▸ **Directions for this task**
Copy the lines below exactly. Start at the first and finish with the line containing "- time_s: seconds".

▸ **Data shown**
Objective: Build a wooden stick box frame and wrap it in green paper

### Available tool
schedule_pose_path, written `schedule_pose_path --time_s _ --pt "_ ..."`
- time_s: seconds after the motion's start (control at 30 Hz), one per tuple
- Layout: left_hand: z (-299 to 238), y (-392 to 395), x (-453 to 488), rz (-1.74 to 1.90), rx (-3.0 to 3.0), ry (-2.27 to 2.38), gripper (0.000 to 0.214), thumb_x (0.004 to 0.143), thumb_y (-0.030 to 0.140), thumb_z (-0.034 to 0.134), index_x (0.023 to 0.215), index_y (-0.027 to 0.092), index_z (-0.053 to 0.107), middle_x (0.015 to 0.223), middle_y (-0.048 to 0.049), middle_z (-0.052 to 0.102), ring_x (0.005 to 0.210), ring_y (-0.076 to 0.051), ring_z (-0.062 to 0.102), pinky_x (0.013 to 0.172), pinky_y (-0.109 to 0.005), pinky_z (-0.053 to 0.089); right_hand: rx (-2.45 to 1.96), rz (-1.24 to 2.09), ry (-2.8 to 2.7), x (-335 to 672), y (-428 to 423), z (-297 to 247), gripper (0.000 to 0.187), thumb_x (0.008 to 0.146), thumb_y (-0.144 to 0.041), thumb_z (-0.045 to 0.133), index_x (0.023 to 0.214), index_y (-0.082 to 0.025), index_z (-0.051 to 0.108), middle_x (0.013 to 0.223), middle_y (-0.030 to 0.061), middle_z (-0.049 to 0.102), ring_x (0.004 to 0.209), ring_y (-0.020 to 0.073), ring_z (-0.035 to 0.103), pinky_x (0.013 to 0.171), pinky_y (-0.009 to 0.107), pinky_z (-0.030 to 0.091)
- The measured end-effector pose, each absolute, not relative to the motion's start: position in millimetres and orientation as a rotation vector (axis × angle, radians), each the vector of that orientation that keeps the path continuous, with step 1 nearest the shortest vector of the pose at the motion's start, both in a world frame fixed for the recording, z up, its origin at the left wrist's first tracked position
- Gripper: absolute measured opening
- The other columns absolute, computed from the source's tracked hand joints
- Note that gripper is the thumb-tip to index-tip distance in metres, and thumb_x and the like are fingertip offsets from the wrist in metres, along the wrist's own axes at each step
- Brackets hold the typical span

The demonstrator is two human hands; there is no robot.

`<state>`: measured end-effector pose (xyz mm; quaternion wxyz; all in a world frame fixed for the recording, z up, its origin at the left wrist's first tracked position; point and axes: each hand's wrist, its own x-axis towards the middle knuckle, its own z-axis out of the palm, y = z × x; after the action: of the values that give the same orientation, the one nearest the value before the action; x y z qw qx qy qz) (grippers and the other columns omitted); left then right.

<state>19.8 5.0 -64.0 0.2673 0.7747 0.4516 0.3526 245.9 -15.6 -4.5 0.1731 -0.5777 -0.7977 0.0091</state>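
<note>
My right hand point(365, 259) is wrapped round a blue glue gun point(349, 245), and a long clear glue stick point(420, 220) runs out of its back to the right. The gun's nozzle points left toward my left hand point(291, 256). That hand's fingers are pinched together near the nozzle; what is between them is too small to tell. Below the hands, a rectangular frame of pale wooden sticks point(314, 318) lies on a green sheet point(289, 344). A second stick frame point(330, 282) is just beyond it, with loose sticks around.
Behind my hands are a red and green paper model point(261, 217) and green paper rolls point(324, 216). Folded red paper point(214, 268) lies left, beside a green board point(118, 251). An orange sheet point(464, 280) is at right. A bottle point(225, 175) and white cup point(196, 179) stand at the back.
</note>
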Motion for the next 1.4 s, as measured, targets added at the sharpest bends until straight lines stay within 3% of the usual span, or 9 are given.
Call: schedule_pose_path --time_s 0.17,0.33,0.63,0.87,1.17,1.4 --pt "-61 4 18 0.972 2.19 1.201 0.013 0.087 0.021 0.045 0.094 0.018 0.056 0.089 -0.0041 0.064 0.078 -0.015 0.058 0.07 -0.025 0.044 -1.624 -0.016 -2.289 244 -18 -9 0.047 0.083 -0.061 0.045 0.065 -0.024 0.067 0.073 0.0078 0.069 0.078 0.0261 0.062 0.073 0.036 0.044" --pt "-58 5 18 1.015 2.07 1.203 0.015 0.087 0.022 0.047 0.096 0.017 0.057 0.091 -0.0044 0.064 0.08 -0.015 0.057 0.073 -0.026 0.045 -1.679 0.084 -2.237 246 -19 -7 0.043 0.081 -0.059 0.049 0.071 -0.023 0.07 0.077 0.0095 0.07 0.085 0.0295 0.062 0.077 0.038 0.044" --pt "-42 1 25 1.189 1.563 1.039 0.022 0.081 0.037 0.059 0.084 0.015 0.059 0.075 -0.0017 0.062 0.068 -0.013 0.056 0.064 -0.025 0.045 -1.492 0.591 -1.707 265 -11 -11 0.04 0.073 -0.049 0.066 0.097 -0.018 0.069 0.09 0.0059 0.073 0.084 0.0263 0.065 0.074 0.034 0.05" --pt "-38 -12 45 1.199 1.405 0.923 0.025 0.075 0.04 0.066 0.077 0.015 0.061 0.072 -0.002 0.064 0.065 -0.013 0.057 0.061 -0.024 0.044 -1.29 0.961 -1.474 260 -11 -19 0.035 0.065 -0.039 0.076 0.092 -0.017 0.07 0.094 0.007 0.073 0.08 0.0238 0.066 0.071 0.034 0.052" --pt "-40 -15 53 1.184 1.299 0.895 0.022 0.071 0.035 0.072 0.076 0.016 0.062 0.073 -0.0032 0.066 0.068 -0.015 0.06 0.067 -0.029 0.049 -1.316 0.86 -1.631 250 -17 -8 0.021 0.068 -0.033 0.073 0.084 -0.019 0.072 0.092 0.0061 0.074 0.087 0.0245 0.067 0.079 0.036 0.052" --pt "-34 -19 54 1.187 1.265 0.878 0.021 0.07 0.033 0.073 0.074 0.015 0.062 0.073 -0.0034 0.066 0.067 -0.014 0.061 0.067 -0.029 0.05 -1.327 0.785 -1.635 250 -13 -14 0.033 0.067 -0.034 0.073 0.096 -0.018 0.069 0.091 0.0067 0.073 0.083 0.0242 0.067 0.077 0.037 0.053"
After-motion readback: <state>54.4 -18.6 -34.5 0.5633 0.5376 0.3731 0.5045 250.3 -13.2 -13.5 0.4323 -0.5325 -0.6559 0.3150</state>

▸ **Completed task**
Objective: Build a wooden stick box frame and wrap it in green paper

### Available tool
schedule_pose_path, written `schedule_pose_path --time_s _ --pt "_ ..."`
- time_s: seconds after the motion's start (control at 30 Hz), one per tuple

Nothing more remains to be added to the answer.